● Action item: Produce as output only the lines below starting at the line with "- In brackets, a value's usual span" and continuing through the line with "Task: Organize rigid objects", each one exactly as written.

################

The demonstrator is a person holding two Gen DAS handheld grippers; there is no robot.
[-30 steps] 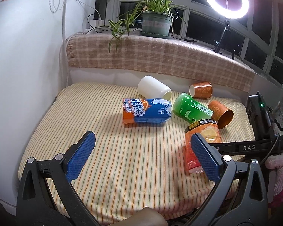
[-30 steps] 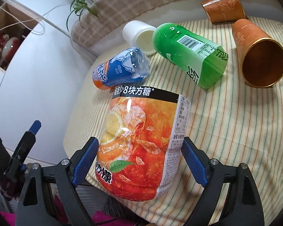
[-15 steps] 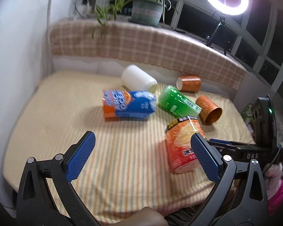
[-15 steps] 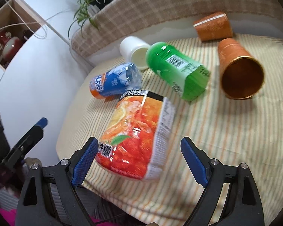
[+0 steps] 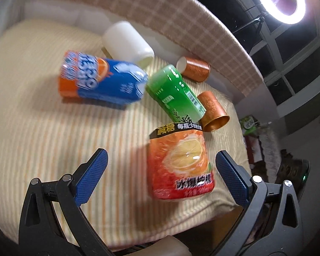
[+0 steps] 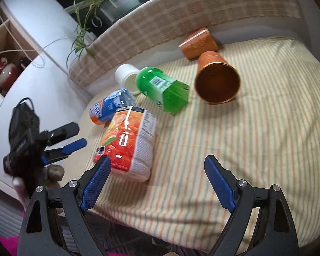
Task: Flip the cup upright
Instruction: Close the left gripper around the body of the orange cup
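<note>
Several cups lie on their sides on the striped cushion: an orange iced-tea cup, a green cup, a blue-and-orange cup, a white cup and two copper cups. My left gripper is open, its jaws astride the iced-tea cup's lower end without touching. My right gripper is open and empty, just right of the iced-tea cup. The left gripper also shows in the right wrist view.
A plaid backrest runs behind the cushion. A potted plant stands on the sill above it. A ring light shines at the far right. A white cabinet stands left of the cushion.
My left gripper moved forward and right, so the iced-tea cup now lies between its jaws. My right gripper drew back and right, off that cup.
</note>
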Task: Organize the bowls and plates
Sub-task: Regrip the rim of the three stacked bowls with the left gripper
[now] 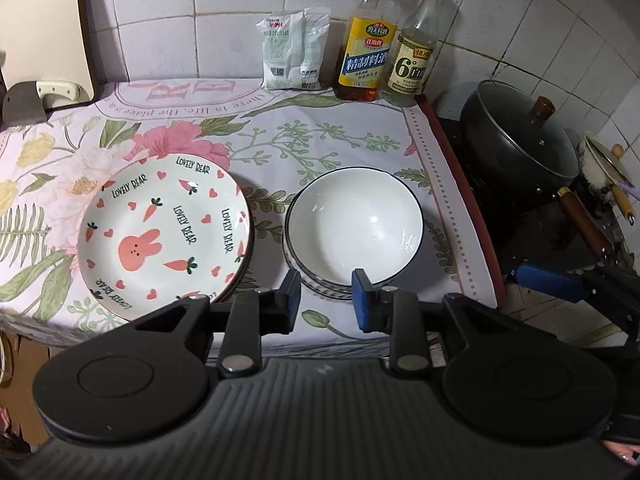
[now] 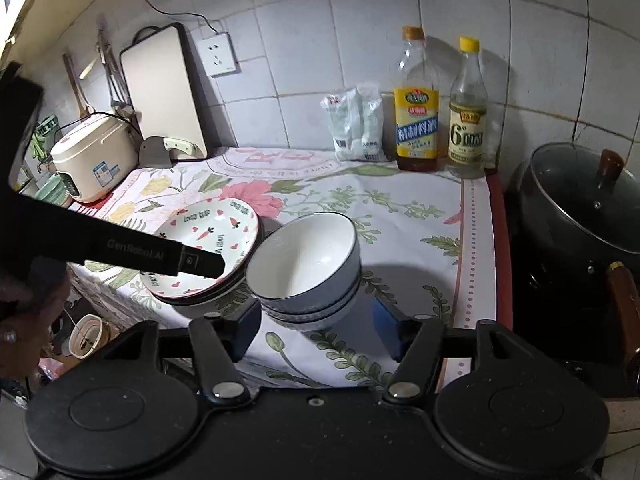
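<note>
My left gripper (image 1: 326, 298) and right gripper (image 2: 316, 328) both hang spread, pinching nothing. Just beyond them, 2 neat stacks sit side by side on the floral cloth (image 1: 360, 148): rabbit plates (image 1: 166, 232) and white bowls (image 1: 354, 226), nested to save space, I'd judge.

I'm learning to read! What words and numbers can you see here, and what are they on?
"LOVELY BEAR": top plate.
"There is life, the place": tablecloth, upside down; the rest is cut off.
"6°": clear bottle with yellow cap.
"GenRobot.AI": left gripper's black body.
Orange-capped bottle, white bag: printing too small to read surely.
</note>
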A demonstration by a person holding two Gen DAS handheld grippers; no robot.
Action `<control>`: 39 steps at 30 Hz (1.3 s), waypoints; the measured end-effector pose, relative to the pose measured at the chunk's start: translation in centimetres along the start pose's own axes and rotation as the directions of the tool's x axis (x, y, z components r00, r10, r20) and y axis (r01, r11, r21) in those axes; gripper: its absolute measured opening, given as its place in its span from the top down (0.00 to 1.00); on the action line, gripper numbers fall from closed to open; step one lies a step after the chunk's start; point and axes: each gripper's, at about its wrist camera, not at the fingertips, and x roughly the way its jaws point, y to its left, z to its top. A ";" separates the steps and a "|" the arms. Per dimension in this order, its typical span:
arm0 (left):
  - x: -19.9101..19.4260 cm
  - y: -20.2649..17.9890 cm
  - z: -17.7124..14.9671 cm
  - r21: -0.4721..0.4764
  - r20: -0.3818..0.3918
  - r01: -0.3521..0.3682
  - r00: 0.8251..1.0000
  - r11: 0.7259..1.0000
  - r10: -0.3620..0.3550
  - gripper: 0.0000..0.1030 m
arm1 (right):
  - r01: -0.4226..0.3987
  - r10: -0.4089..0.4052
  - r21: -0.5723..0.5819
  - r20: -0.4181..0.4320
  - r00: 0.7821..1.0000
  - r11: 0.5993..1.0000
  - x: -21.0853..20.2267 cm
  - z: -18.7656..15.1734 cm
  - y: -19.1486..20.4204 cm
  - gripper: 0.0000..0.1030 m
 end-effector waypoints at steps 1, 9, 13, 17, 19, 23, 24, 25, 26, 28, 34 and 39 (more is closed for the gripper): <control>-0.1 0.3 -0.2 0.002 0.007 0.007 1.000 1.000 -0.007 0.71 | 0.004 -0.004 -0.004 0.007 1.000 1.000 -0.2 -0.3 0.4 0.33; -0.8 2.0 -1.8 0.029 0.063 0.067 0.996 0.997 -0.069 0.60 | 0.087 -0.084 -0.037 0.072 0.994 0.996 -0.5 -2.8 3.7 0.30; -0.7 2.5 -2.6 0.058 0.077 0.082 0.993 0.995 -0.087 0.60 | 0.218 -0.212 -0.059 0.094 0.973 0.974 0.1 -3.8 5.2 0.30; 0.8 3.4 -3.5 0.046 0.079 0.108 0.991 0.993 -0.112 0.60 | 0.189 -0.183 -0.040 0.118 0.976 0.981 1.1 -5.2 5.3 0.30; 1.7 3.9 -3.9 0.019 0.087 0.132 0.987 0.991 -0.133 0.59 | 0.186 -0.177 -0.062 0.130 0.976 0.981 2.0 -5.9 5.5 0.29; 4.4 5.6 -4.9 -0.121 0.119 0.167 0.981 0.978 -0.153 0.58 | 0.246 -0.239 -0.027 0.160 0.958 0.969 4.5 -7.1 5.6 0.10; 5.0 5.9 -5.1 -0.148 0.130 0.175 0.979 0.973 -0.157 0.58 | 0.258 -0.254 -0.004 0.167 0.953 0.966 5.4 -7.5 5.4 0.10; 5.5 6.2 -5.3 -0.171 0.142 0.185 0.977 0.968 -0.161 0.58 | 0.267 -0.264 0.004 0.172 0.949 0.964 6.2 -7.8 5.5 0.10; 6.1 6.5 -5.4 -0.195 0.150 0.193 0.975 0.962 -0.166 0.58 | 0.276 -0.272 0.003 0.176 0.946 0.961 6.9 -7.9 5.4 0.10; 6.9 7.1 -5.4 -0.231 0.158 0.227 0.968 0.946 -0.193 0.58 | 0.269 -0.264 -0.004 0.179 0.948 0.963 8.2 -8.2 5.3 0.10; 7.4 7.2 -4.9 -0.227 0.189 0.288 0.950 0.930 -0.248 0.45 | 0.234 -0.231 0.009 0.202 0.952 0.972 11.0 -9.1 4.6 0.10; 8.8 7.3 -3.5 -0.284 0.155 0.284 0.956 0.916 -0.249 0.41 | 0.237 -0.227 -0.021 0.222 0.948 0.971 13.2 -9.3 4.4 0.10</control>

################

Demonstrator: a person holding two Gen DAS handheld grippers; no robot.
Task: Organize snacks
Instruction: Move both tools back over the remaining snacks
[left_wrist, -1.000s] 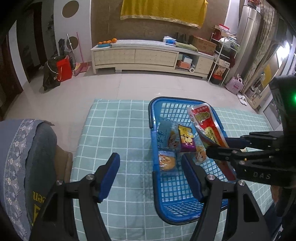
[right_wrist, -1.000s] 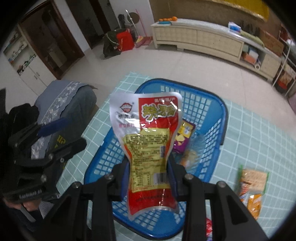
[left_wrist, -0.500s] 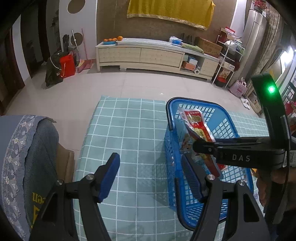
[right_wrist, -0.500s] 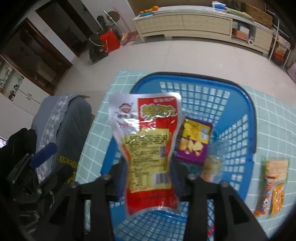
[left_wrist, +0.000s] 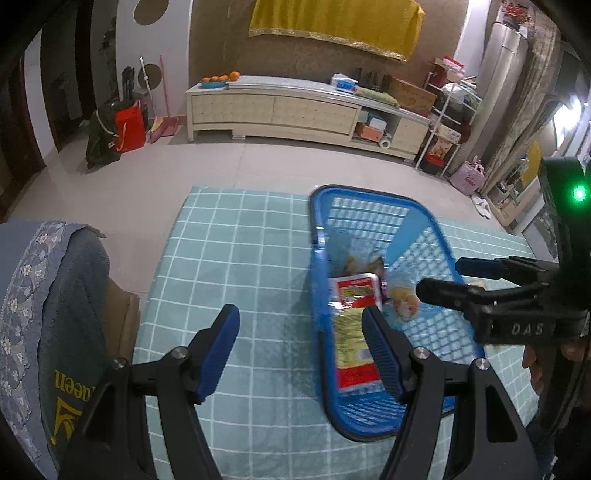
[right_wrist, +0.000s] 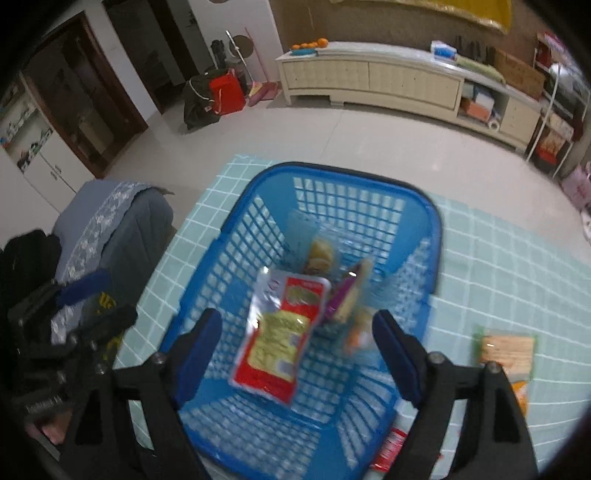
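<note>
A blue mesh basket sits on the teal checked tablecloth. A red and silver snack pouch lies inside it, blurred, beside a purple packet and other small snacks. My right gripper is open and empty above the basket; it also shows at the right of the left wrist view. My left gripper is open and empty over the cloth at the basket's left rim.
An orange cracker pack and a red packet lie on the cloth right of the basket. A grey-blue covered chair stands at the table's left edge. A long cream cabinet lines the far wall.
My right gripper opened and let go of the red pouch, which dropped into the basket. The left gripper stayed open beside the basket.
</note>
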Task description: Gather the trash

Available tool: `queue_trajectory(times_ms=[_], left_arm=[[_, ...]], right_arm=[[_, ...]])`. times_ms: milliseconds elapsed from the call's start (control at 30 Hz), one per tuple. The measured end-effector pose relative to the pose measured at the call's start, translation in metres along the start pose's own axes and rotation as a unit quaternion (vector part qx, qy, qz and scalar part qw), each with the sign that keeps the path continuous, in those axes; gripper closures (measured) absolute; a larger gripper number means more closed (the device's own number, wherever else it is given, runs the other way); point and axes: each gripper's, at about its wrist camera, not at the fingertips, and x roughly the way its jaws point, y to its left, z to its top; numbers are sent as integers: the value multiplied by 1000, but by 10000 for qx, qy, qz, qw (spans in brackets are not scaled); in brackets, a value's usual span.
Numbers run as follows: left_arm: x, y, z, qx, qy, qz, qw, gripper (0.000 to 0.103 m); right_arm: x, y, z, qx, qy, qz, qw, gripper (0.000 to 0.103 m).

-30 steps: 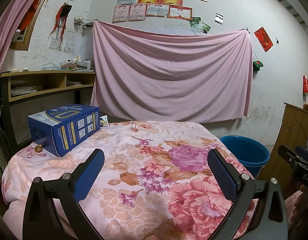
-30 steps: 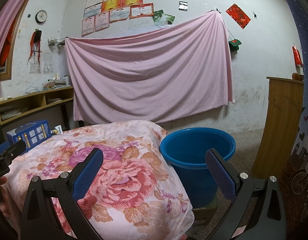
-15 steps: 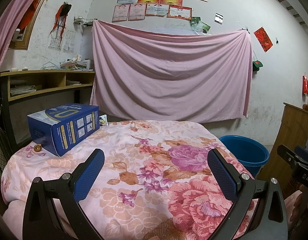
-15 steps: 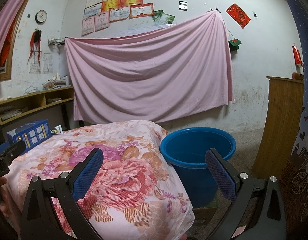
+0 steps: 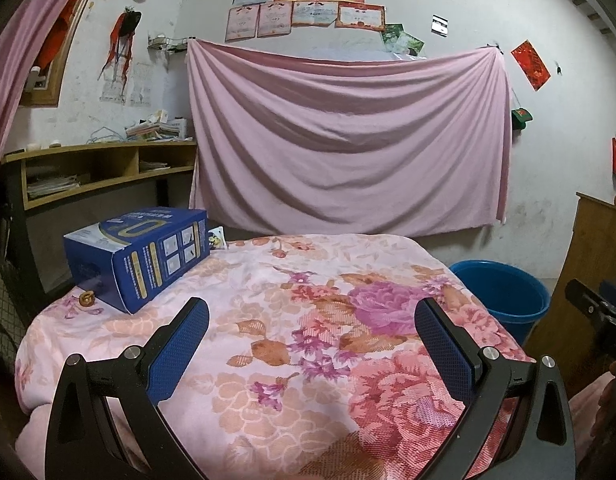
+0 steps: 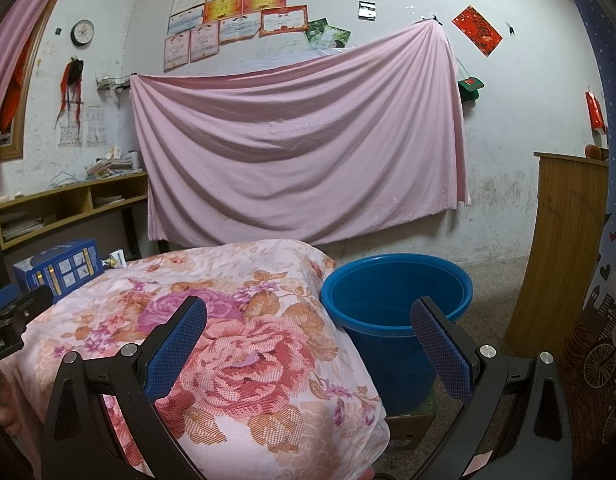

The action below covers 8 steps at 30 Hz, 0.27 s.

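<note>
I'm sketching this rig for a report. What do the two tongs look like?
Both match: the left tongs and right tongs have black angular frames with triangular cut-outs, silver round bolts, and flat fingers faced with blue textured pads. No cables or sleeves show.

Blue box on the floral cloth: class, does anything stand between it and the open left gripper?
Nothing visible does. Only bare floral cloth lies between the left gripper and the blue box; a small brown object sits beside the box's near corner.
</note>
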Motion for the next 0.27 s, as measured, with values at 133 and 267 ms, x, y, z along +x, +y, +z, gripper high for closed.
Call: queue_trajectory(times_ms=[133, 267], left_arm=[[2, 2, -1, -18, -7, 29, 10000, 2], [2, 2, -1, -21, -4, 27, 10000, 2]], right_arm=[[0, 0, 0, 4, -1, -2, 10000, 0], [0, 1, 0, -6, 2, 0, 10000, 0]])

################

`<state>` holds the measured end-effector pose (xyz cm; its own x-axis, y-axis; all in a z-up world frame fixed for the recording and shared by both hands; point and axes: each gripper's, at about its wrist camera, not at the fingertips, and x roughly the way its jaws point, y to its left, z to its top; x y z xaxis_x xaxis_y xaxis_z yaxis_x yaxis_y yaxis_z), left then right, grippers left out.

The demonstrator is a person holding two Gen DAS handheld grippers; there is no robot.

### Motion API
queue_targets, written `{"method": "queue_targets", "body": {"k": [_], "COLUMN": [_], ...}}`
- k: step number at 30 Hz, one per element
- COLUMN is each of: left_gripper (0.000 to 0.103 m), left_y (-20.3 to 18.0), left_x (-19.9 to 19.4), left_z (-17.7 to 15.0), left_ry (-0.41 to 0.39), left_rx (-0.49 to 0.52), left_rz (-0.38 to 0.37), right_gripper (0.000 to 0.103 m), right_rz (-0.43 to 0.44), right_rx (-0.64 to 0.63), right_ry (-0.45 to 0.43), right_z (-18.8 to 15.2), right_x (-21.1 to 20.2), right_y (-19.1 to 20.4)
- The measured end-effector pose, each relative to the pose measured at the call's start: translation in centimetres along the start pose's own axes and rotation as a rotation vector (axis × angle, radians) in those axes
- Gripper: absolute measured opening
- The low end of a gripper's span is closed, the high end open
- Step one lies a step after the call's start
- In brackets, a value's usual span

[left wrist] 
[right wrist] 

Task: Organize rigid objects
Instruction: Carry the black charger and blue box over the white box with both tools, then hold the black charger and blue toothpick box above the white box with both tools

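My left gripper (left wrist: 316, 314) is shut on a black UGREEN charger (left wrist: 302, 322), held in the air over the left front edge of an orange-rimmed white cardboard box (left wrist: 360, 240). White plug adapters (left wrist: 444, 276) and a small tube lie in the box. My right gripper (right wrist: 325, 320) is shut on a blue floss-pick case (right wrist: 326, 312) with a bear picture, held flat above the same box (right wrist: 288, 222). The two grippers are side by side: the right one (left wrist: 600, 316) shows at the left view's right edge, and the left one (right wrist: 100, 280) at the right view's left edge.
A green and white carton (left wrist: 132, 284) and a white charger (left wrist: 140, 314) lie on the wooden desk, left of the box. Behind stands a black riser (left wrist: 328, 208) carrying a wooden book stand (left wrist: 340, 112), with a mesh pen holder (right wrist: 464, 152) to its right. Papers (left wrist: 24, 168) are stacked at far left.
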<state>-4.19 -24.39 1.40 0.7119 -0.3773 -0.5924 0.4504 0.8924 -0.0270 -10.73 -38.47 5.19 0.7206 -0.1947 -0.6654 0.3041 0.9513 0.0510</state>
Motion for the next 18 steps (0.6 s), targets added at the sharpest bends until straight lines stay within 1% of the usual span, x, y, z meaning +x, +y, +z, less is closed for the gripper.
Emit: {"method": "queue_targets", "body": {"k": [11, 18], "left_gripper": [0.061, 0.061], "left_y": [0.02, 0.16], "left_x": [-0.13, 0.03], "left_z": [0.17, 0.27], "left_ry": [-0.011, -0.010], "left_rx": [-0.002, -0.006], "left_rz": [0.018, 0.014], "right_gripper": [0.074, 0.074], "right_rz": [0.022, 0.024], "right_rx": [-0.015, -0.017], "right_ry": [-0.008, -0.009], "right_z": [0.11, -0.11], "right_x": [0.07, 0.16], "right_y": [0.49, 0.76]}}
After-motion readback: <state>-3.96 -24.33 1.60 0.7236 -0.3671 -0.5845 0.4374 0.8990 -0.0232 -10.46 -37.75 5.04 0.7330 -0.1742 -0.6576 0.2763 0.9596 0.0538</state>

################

● Result of this task:
- In brackets, a value's usual span

[left wrist] 
[right wrist] 

Task: Organize rigid objects

Apart from this answer, nothing more is required.